Now, notice the pattern: each term that we subtract, we add back. Only in Congress does that count as work. So if we just rearrange the parentheses -- that is, if we rampantly violate the layering of the original problem by using associativity to refactor the arithmetic across adjacent terms of the series -- we get this:
1/1 + (-1/2 + 1/2) + (-1/3 + 1/3) + (-1/4 + 1/4) + ...
or
1/1 + 0 + 0 + 0 + ...
In others words,
1.
Isn't that cool?
Mathematicians have a term for this. When you rearrange the terms of a series so that they cancel out, it's called telescoping -- by analogy with a collapsable hand-held telescope. In a nutshell, that's what ZFS does: it telescopes the storage stack. That's what allows us to have a filesystem, volume manager, single- and double-parity RAID, compression, snapshots, clones, and a ton of other useful stuff in just 80,000 lines of code.
A storage system is more complex than this simple analogy, but at a high level the same idea really does apply. You can think of any storage stack as a series of translations from one naming scheme to another -- ultimately translating a filename to a disk LBA (logical block address). Typically it looks like this:
filesystem(upper): filename to object (inode)
filesystem(lower): object to volume LBA
volume manager: volume LBA to array LBA
RAID controller: array LBA to disk LBA
This is the stack we're about to refactor.

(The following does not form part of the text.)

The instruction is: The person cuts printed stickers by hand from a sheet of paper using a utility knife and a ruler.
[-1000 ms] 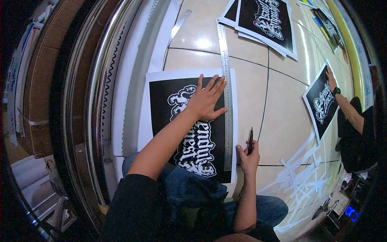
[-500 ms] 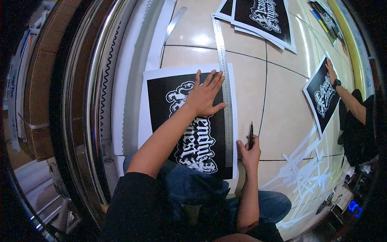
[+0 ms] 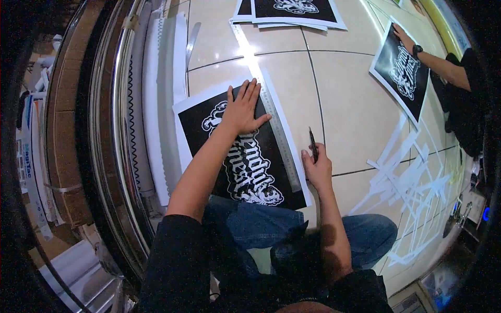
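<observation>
Nearest, at the centre of the frame, one print [image 3: 250,156] lies flat on the floor [image 3: 344,104]. Just right of it, the right hand [image 3: 320,167] is curled round what looks like one knife [image 3: 312,143], its point off the sheet. The left hand [image 3: 243,111] grips nothing: it lies flat on the print's upper part, fingers spread, thumb reaching the one ruler [image 3: 280,133] laid along the right border.

The step in hand seems to be steadying the ruler for a cut; the next move would call for setting the blade against its edge, with the left hand bearing down clear of the line.

At lower right, white strips [image 3: 390,175] lie tangled, too many to count. Farther, at upper right, one co-worker's hand [image 3: 404,36] rests on a second print [image 3: 396,57]. At top centre is one pile [image 3: 323,13] of prints; two black faces show, and overlap hides the total.
</observation>
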Demonstrator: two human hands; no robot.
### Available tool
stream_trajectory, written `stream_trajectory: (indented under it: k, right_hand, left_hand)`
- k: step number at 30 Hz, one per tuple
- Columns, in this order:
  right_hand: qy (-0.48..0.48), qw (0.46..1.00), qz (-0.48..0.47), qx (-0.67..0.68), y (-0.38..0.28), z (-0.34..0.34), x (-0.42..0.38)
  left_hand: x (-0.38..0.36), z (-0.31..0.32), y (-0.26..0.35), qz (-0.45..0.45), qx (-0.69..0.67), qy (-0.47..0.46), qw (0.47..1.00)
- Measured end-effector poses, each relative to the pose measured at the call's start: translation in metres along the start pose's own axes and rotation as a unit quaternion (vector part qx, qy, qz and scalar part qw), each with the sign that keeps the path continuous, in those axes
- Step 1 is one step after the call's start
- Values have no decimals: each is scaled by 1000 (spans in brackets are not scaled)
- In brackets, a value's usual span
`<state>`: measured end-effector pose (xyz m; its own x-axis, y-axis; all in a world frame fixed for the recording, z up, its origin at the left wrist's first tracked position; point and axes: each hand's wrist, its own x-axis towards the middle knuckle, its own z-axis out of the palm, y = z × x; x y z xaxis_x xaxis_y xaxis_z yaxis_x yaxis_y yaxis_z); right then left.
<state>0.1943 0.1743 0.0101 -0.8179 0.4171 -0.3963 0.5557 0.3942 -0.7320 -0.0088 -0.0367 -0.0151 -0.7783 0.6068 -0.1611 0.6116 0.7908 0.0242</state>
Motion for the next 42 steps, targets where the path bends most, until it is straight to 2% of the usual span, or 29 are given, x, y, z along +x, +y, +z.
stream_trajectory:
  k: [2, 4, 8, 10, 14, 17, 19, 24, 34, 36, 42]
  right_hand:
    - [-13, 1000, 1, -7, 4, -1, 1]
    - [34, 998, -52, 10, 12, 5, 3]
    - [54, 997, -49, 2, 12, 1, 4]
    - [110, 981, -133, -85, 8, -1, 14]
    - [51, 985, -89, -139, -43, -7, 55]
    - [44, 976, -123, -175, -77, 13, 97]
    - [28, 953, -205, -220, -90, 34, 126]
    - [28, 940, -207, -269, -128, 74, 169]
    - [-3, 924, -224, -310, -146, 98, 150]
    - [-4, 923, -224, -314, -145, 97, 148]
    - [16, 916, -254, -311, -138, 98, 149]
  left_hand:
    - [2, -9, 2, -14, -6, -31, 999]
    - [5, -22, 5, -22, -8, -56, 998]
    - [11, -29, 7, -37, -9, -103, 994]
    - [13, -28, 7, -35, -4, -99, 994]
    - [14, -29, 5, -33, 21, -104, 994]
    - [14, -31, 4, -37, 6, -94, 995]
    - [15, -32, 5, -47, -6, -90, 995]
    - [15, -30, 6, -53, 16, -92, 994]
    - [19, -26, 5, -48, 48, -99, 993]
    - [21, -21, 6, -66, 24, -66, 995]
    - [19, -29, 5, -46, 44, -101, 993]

First, note that the traditional filesystem layer is too monolithic. It would be better to separate the filename-to-object part (the upper half) from the object-to-volume-LBA part (the lower half) so that we could reuse the same lower-half code to support other kinds of storage, like objects and iSCSI targets, which don't have filenames. These storage classes could then speak to the object layer directly. This is more efficient than going through something like /dev/lofi, which makes a POSIX file look like a device. But more importantly, it provides a powerful new programming model -- object storage -- without any additional code.
Second, note that the volume LBA is completely useless. Adding a layer of indirection often adds flexibility, but not in this case: in effect we're translating from English to French to German when we could just as easily translate from English to German directly. The intermediate French has no intrinsic value. It's not visible to applications, it's not visible to the RAID array, and it doesn't provide any administrative function. It's just overhead.

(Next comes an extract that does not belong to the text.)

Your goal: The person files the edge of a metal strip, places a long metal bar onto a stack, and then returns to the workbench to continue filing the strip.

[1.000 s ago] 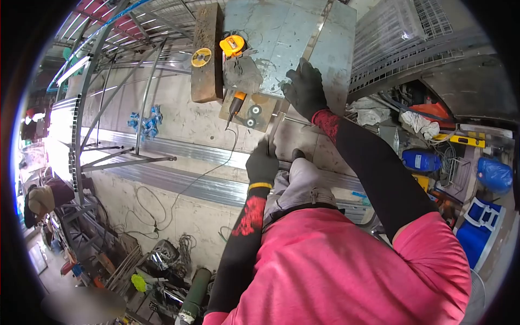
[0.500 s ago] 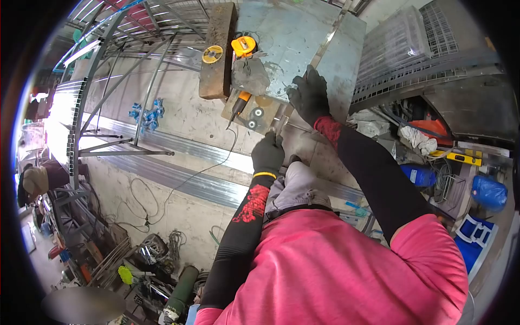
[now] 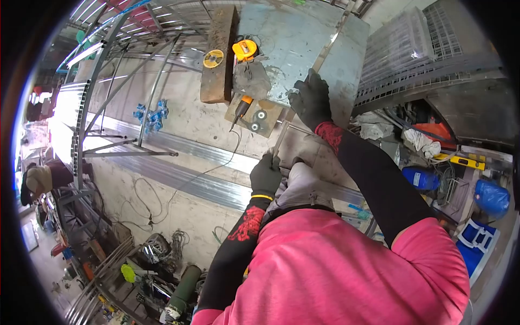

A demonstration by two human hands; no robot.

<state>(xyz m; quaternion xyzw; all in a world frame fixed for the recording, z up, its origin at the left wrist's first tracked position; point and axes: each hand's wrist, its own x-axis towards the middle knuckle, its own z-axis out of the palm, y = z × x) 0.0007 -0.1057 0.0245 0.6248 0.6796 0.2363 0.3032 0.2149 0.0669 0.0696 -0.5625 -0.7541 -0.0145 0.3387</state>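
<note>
Left hand (image 3: 266, 174), gloved: closed on lower end of thin metal rod (image 3: 279, 140), now lower down it than half a second ago; judged a re-grip. Right hand (image 3: 310, 100), gloved: pressed flat at rod's upper end on metal sheet (image 3: 292, 38), unmoved. Angle grinder (image 3: 246, 81): at 10 o'clock of right hand. Wooden block (image 3: 219, 54): 9 o'clock of grinder.

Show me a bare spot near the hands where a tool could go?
Bare floor lies between the wood block and the long rails. The metal sheet beyond the right hand is mostly bare. Clutter fills the bins at right. The left hand grips a bar.
</note>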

So ZFS telescoped that entire layer away. There are just three distinct layers in ZFS: the ZPL (ZFS POSIX Layer), which provides traditional POSIX filesystem semantics; the DMU (Data Management Unit), which provides a general-purpose transactional object store; and the SPA (Storage Pool Allocator), which provides virtual block allocation and data transformations (replication, compression, and soon encryption). The overall ZFS translation stack looks like this:
ZPL: filename to object
DMU: object to DVA (data virtual address)
SPA: DVA to disk LBA
The DMU provides both file and block access to a common pool of physical storage. File access goes through the ZPL, while block access is just a direct mapping to a single DMU object. We're also developing new data access methods that use the DMU's transactional capabilities in more interesting ways -- more about that another day.

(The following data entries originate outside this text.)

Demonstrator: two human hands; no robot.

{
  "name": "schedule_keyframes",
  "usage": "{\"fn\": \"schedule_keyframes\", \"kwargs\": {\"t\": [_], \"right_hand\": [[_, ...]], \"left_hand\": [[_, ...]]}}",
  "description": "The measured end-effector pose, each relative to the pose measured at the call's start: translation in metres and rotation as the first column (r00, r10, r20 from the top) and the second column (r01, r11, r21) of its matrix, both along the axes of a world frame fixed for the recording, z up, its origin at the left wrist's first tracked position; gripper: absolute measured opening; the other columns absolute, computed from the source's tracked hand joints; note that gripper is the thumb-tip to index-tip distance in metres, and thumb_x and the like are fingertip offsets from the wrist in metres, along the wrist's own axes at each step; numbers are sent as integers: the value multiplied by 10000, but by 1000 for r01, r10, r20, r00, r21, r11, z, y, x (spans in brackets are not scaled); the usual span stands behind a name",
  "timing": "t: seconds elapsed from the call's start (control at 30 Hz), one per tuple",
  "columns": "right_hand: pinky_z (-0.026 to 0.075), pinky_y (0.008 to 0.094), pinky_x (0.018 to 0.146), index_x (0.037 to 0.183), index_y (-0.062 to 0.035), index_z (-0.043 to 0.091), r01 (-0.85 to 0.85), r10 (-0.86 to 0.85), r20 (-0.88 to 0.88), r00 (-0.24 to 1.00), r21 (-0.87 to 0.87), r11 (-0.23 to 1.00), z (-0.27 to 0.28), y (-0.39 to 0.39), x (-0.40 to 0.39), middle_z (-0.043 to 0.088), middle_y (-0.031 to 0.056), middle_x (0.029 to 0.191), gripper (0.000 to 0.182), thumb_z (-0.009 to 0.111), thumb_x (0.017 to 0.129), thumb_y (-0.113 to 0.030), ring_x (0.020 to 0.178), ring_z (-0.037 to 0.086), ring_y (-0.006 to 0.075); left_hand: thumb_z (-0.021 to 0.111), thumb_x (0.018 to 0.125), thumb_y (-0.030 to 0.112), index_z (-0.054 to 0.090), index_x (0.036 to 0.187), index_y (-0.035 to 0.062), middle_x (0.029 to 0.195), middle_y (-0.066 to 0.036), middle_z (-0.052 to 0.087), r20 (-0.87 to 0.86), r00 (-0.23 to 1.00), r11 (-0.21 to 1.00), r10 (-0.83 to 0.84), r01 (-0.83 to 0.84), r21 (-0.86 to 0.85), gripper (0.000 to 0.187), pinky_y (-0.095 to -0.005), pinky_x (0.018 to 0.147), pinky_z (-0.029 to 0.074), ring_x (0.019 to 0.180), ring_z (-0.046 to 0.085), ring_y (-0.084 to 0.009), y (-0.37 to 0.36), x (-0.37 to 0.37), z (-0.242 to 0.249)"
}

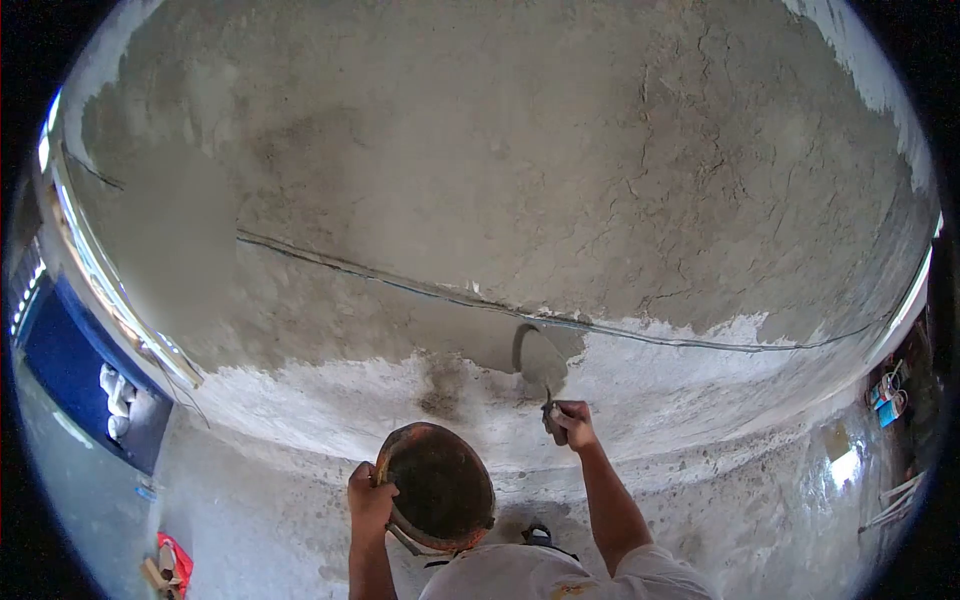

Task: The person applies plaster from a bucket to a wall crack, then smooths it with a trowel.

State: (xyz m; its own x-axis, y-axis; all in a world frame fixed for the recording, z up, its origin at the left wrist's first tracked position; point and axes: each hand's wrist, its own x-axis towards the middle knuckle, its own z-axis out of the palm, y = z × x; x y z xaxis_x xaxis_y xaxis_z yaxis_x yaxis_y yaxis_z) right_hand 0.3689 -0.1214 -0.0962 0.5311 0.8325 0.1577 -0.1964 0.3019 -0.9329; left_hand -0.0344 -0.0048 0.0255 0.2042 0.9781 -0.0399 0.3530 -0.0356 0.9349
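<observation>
My left hand [371, 497] is closed on the rim of a round, dark, stained bucket [440, 485], its mouth tipped toward the camera. My right hand [573, 425] grips the handle of a trowel [545, 370], whose blade lies up against the wall. Around the blade, grey wet plaster [490, 335] meets the white lower part of the wall [640, 385]. The bucket's inside looks dark; how much it holds cannot be made out.
A cable [400, 283] runs across the wall above the trowel. At left are a blue panel [70, 345], white bundles [117, 400] and a red item [178, 562] on the floor. Blue-and-white containers [887, 400] stand at the far right, near a wet floor patch.
</observation>
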Motion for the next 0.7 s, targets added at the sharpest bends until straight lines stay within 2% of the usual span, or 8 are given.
{"fn": "schedule_keyframes", "kwargs": {"t": [0.07,0.13,0.27,0.33,0.43,0.47,0.53,0.7], "right_hand": [[368,300,475,776,2,642,-56,65,90,994,-96,994,5,15,16,621,64,677,272,639,977,-183,535,505,109],[354,301,462,794,-24,658,-39,35,144,989,25,999,11,18,21,616,52,664,245,652,970,-193,517,494,103],[364,312,466,844,2,670,-5,0,-118,993,-43,999,5,-17,15,594,36,638,201,673,955,-165,489,483,115],[394,291,471,771,-3,639,99,-101,-33,994,-40,994,-3,-42,2,577,52,621,303,645,972,-230,472,492,132],[512,307,556,968,64,715,125,-100,97,990,-295,947,-26,-89,-20,700,74,776,172,728,916,-99,594,611,133],[516,307,572,998,32,727,141,-56,287,956,-287,947,-33,-102,-26,705,77,781,148,737,881,-57,613,623,144],[541,319,623,984,-37,738,201,120,838,532,-262,944,51,-96,-55,708,92,786,169,763,818,-52,666,664,192],[552,412,659,908,-121,698,144,177,984,-12,-173,974,114,-42,-85,659,45,835,153,764,792,-195,772,661,237]], "left_hand": [[689,609,-27,503,767,23,684,-73,537,-9,1000,1000,-5,5,1,249,-363,602,455,636,527,-182,-1,1,0],[688,608,-17,499,761,19,690,-71,531,-102,995,999,0,4,34,247,-359,619,459,649,514,-178,-3,3,7],[688,605,1,500,757,22,698,-70,540,17,1000,999,9,-9,38,243,-362,626,458,661,510,-183,13,-9,-29],[689,601,14,505,761,16,697,-75,533,58,998,992,-4,-4,126,243,-359,637,454,681,509,-192,10,-11,-24],[685,654,24,562,804,-2,707,-108,583,-106,992,996,64,-69,-48,195,-394,660,486,697,578,-207,2,-10,2],[681,664,14,557,804,0,707,-95,578,-121,991,995,61,-70,-74,187,-383,647,479,683,568,-198,-3,-7,23],[657,664,-3,492,788,15,701,-46,481,-2,1000,999,-21,21,26,207,-328,615,422,666,476,-155,5,-11,5],[667,624,-39,455,759,66,723,14,471,-5,998,998,-57,58,29,272,-303,632,407,702,460,-117,6,-8,25]]}}
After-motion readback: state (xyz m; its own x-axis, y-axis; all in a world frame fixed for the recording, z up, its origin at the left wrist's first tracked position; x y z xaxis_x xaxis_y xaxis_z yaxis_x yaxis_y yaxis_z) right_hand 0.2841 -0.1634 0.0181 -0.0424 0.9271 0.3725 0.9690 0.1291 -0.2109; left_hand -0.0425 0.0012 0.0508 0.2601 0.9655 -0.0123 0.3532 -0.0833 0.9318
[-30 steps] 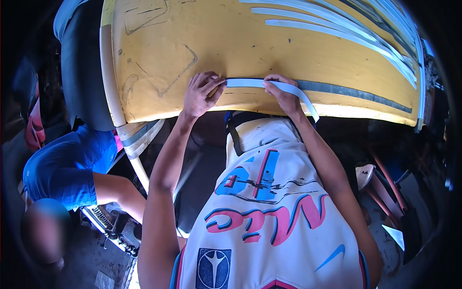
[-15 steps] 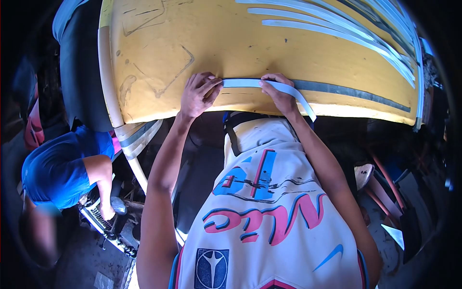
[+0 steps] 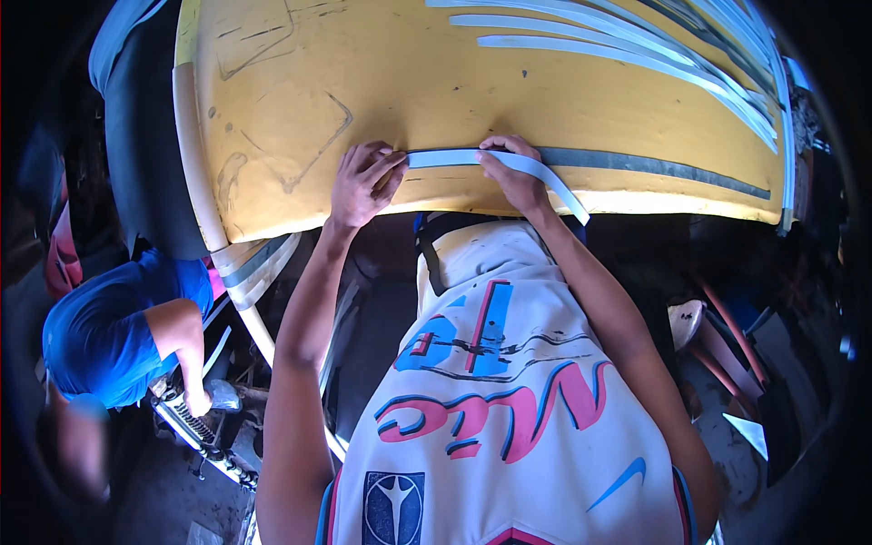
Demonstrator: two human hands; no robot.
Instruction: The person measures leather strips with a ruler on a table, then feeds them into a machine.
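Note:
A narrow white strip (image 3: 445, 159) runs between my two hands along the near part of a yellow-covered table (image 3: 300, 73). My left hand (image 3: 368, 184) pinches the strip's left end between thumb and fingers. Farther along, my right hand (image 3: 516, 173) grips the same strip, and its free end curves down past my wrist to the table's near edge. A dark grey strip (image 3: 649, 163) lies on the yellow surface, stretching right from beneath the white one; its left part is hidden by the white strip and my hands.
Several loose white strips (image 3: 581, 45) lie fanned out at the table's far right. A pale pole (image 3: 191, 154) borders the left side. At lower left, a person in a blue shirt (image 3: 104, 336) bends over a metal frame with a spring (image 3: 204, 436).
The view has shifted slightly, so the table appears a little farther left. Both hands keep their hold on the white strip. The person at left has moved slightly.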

The ZFS architecture eliminates an entire layer of translation -- and along with it, an entire class of metadata (volume LBAs). It also eliminates the need for hardware RAID controllers. At the same time, it provides a useful new interface -- object storage -- that was previously inaccessible because it was buried inside a monolithic filesystem.
I certainly don't feel violated. Do you?
Unsurprisingly, I'm aiming to migrate the system (on the same equipment) to ZFS on Solaris as soon as we can manage to.
Posted by Andrew Boyko on May 04, 2007 at 07:10 AM PDT #
Posted by Matty on May 04, 2007 at 08:01 AM PDT #
Of course not. Did you ever see the movie "Toy Story"? In one scene, the Piggy asks Mr. Potatohead regarding Woody:
Piggy: What's with him? Mr. Potatohead: laser envy!
What I mean to say is, somebody has "ZFS envy". No need to point any fingers who, is there?
Posted by UX-admin on May 04, 2007 at 08:45 AM PDT #
Posted by tekronis on May 04, 2007 at 09:11 AM PDT #
Posted by Brian Utterback on May 04, 2007 at 10:18 AM PDT #
Posted by Joerg Moellenkamp on May 04, 2007 at 11:25 AM PDT #
Posted by kosh on May 04, 2007 at 06:15 PM PDT #
Posted by steve on May 05, 2007 at 09:12 AM PDT #
"The missing functionality (no online restripe, no online vdev removal) and difficulty in obtaining detail runtime information from a running system (how fragmented is *your* tank?) is evidence of a still-maturing subsystem."
ZFS sure is not as mature as say UFS or ext3.
Functionality like vdev removal is something that is very desirable.
It sure is going to take some time to convince some users to switch to ZFS.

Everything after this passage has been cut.